In the data that follows, how many lines contain the word "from"? Give only that number.
────────────────
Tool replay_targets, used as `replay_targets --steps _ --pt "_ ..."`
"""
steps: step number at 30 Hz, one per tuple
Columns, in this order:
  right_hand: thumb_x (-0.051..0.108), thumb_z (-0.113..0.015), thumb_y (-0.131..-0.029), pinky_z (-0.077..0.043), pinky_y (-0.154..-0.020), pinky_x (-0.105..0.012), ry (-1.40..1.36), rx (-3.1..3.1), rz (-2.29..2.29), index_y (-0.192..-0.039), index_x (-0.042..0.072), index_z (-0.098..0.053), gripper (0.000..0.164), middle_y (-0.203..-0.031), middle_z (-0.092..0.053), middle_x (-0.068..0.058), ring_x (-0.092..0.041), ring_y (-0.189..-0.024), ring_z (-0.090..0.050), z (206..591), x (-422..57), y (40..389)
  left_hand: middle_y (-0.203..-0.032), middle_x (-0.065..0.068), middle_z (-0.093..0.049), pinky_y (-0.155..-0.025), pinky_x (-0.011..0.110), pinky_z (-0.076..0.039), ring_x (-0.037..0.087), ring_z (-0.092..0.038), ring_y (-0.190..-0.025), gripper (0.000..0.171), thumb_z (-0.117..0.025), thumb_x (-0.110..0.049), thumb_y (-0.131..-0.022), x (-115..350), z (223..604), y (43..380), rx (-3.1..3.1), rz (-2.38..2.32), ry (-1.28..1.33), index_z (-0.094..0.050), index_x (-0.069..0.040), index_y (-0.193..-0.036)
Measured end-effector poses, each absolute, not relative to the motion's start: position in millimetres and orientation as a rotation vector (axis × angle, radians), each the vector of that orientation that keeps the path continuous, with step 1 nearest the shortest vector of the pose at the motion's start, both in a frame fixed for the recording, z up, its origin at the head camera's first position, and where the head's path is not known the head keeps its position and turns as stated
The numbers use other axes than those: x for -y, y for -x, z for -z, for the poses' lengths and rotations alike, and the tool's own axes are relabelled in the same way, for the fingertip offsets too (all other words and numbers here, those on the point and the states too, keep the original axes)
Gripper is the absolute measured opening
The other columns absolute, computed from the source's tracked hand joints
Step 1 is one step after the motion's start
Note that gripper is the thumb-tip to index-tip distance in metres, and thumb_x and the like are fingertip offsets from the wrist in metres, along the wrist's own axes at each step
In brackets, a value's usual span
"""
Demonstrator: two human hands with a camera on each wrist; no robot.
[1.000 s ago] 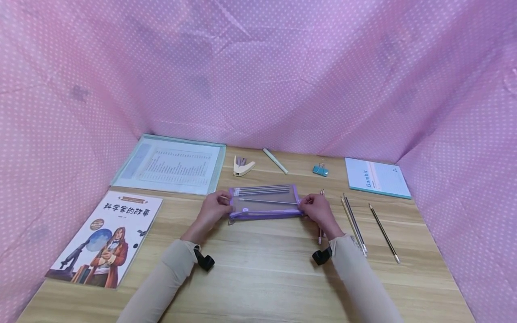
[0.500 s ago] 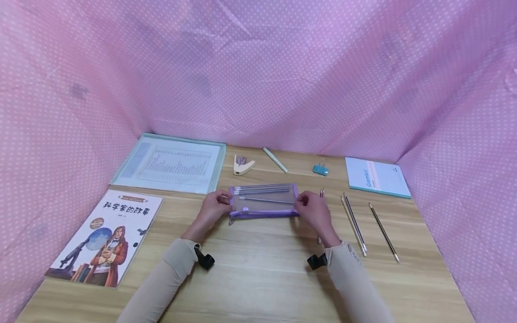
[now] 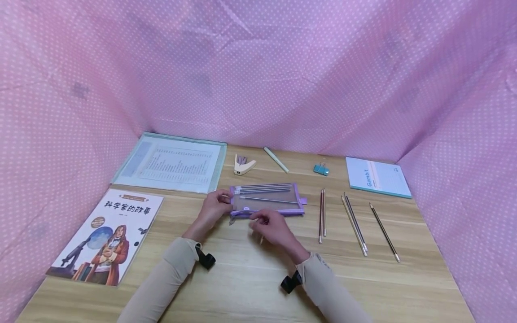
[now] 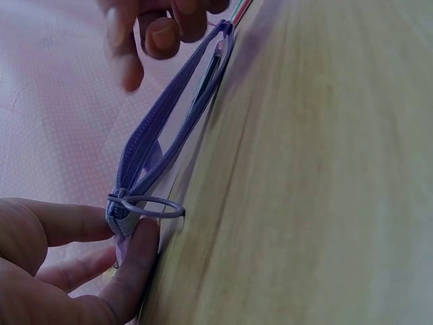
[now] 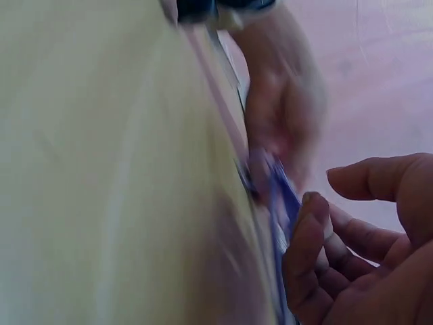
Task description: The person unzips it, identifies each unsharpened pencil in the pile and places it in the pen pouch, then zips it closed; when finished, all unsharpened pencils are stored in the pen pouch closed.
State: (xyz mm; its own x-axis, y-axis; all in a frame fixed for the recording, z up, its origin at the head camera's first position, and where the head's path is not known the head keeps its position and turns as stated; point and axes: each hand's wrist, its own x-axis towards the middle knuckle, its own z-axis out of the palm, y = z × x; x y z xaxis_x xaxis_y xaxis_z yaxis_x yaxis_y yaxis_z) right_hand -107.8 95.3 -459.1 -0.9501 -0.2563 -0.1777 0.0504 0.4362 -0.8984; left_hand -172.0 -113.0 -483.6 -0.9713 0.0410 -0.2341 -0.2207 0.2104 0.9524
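A see-through purple-edged zip pencil case lies flat in the middle of the table, with several pencils inside. My left hand pinches its left end between thumb and fingers. In the left wrist view the zip gapes along its length, and the ring-shaped zip pull sits at the end by my left fingers. My right hand hovers at the near zipped edge, holding nothing, its thumb and index finger apart in the right wrist view, where the case is blurred.
Right of the case lie two reddish pencils, two more pencils and a dark pencil. Behind are a stapler, a pale green pen, a teal binder clip and a notebook. A book and document folder lie left.
My right hand has let go of the case's right end and moved left and nearer, along the zipped edge. The purple tab at the right end now shows. My left hand has stayed put.
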Motion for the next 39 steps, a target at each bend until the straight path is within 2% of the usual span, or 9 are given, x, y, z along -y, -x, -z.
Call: replay_targets --steps 3,7,13,16,20,34,39 --pt "0.011 -0.068 -0.089 -0.048 -0.051 -0.022 0.193 -2.248 1.574 -0.116 -0.003 -0.068 0.030 -0.081 -0.071 -0.015 -0.010 -0.060 -0.058 466 -82 107 -0.095 0.017 -0.065 -0.066 0.017 -0.051 0.014 -0.059 -0.083 0.035 -0.065 0.015 -0.077 112 482 171 -2.268 -1.850 0.169 -0.063 0.010 -0.112" --pt "0.009 -0.068 -0.089 -0.048 -0.047 -0.022 0.141 -2.125 1.597 -0.123 -0.002 -0.065 0.036 -0.071 -0.067 -0.009 -0.010 -0.056 -0.057 470 -69 106 -0.093 0.017 -0.066 -0.065 0.017 -0.051 0.013 -0.059 -0.081 0.036 -0.065 0.015 -0.076 112 481 170 -2.268 -1.864 0.155 -0.062 0.011 -0.112" --pt "0.007 -0.064 -0.091 -0.052 -0.047 -0.025 0.094 -2.004 1.625 -0.130 -0.002 -0.060 0.041 -0.076 -0.070 -0.011 -0.011 -0.056 -0.057 471 -62 106 -0.097 0.020 -0.065 -0.065 0.017 -0.051 0.013 -0.058 -0.081 0.038 -0.067 0.014 -0.075 113 481 170 -2.264 -1.859 0.142 -0.062 0.010 -0.113" --pt "0.006 -0.062 -0.092 -0.051 -0.046 -0.023 0.062 -1.911 1.663 -0.133 -0.002 -0.058 0.042 -0.075 -0.069 -0.007 -0.009 -0.053 -0.057 473 -60 107 -0.096 0.020 -0.065 -0.065 0.017 -0.051 0.013 -0.058 -0.082 0.037 -0.067 0.014 -0.075 113 482 170 -2.265 -1.864 0.133 -0.062 0.011 -0.112" --pt "0.006 -0.061 -0.092 -0.049 -0.045 -0.021 0.008 -1.810 1.703 -0.134 -0.001 -0.058 0.043 -0.070 -0.065 0.000 -0.007 -0.050 -0.056 477 -57 107 -0.095 0.017 -0.065 -0.066 0.017 -0.051 0.011 -0.058 -0.080 0.035 -0.067 0.013 -0.077 113 483 171 -2.266 -1.856 0.137 -0.062 0.010 -0.112" --pt "0.008 -0.059 -0.094 -0.046 -0.047 -0.018 -0.116 -1.647 1.790 -0.137 0.005 -0.057 0.044 -0.072 -0.068 0.005 -0.004 -0.054 -0.053 479 -47 107 -0.092 0.017 -0.066 -0.065 0.018 -0.051 0.013 -0.059 -0.081 0.036 -0.067 0.015 -0.075 114 483 170 -2.261 -1.880 0.155 -0.063 0.010 -0.110" --pt "0.008 -0.057 -0.095 -0.045 -0.047 -0.017 -0.127 -1.616 1.795 -0.136 0.003 -0.057 0.041 -0.072 -0.067 0.005 -0.004 -0.055 -0.052 478 -45 107 -0.094 0.018 -0.065 -0.064 0.018 -0.051 0.012 -0.058 -0.080 0.038 -0.066 0.015 -0.075 114 481 169 -2.260 -1.886 0.148 -0.062 0.011 -0.112"
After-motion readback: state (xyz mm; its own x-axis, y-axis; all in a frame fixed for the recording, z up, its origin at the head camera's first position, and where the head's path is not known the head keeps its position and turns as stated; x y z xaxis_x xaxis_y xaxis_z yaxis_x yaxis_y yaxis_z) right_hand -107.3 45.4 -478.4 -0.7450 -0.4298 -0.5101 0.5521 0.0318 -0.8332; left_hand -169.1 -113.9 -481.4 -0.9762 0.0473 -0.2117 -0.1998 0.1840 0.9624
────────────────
Answer space — 2